(Collection entries)
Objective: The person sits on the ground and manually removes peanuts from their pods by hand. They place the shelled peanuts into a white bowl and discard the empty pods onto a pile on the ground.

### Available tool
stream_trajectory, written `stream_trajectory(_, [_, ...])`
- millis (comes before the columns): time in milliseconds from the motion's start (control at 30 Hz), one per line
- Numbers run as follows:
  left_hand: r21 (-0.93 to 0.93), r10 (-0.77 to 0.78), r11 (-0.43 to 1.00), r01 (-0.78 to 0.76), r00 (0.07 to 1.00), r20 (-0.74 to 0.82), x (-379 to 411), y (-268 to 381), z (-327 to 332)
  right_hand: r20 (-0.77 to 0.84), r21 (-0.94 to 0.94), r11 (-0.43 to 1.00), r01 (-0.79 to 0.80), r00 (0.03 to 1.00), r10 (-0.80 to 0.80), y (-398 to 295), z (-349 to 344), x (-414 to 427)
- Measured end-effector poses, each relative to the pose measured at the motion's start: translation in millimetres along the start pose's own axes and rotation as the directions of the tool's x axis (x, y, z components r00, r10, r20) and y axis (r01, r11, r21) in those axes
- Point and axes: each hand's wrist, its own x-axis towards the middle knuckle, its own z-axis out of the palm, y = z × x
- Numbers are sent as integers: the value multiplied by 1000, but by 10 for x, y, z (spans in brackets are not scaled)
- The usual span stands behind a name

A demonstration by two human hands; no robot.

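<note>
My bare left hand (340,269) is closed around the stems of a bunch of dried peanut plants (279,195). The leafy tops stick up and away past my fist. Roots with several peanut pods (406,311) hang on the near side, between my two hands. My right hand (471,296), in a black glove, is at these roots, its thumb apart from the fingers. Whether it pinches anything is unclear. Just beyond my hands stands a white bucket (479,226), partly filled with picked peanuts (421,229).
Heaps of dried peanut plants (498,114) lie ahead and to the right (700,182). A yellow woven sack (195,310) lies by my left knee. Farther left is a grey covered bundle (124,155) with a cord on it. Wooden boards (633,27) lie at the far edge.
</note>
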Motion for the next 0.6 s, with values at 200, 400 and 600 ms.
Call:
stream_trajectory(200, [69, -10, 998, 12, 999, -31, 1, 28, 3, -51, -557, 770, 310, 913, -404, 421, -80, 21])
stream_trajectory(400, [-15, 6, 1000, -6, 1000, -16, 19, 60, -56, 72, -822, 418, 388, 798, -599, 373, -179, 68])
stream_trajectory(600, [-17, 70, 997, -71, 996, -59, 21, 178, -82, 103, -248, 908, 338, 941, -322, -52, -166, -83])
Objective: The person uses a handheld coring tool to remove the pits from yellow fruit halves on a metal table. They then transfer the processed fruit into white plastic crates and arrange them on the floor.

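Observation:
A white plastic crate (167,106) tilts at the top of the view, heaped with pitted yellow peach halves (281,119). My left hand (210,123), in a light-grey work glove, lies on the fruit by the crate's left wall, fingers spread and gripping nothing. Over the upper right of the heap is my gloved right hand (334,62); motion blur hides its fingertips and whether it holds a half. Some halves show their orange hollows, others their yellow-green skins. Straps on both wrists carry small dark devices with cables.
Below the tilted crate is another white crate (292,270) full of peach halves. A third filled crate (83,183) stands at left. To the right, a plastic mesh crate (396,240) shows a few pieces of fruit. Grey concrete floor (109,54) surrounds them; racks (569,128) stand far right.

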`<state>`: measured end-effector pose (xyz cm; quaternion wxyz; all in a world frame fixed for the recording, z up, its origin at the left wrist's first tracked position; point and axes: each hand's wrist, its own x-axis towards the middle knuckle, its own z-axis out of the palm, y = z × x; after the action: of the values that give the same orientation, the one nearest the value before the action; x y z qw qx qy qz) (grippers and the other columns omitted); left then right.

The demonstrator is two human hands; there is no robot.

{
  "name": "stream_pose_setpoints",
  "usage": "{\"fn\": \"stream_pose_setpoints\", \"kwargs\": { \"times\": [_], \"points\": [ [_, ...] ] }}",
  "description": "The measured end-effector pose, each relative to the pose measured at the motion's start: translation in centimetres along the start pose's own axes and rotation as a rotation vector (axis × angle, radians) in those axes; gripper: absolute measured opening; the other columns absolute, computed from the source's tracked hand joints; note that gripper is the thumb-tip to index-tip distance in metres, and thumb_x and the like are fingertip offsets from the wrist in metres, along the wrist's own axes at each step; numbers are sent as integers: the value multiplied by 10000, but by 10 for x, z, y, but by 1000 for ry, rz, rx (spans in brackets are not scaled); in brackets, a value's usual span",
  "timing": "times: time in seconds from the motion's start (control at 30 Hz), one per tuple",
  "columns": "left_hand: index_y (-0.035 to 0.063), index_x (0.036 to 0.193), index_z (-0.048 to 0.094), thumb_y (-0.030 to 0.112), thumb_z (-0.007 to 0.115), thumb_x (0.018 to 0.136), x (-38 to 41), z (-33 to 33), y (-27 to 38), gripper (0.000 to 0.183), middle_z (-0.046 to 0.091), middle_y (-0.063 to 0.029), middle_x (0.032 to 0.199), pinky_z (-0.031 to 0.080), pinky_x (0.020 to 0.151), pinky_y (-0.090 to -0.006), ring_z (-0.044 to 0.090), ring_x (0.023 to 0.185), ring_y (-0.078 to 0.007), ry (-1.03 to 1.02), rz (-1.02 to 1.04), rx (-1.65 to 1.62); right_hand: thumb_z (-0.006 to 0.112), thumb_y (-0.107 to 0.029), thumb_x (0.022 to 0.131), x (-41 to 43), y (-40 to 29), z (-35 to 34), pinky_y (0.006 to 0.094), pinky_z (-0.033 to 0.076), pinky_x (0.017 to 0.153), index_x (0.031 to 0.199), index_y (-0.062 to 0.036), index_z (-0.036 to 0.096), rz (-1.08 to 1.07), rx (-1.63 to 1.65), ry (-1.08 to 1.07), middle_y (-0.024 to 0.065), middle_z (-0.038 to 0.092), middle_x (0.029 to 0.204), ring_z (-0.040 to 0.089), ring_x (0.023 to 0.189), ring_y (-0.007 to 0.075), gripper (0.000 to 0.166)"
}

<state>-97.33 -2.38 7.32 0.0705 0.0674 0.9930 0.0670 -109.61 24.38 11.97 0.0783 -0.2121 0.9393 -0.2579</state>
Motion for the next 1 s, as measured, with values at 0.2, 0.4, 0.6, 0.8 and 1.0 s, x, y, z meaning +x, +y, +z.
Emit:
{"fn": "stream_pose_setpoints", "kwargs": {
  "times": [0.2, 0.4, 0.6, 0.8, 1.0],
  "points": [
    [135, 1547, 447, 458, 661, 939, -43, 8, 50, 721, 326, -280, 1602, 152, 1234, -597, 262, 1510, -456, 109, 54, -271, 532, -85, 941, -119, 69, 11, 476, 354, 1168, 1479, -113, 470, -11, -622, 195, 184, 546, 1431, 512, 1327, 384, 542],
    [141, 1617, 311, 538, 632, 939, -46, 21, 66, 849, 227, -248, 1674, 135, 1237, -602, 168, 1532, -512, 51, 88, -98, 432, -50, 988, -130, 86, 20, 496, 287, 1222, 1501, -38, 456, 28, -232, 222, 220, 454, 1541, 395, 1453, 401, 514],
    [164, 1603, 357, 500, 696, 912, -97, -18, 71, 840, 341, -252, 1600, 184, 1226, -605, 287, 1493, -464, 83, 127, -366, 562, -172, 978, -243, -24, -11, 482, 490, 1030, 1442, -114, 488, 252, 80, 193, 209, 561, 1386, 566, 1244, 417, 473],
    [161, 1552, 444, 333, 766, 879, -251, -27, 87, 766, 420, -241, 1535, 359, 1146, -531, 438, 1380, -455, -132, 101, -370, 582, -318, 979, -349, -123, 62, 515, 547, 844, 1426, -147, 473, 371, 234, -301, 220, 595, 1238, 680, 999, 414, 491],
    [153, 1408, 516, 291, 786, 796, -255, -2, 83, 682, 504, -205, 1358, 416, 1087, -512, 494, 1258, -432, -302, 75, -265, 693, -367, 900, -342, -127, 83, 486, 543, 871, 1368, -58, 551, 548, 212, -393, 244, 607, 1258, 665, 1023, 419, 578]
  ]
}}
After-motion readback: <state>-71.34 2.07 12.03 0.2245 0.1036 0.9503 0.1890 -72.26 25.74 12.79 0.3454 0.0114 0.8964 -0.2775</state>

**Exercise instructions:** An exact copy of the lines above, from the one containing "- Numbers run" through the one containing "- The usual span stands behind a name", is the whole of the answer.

**Your response:**
- Numbers run as follows:
  left_hand: r21 (-0.93 to 0.93), r10 (-0.77 to 0.78), r11 (-0.43 to 1.00), r01 (-0.78 to 0.76), r00 (0.07 to 1.00), r20 (-0.74 to 0.82), x (-379 to 411), y (-268 to 381), z (-327 to 332)
  right_hand: r20 (-0.77 to 0.84), r21 (-0.94 to 0.94), r11 (-0.43 to 1.00), r01 (-0.79 to 0.80), r00 (0.03 to 1.00), r10 (-0.80 to 0.80), y (-398 to 295), z (-349 to 344), x (-414 to 427)
- Measured end-effector poses, each relative to the pose measured at the motion's start: translation in millimetres along the start pose's own axes and rotation as the directions of the tool's x axis (x, y, z components r00, r10, r20) and y axis (r01, r11, r21) in those axes
- Point and axes: each hand's wrist, its own x-axis towards the middle knuckle, its own z-axis out of the palm, y = z × x
- Numbers are sent as integers: the value multiplied by 1000, but by 10 for x, y, z (spans in brackets are not scaled)
- The usual span stands behind a name

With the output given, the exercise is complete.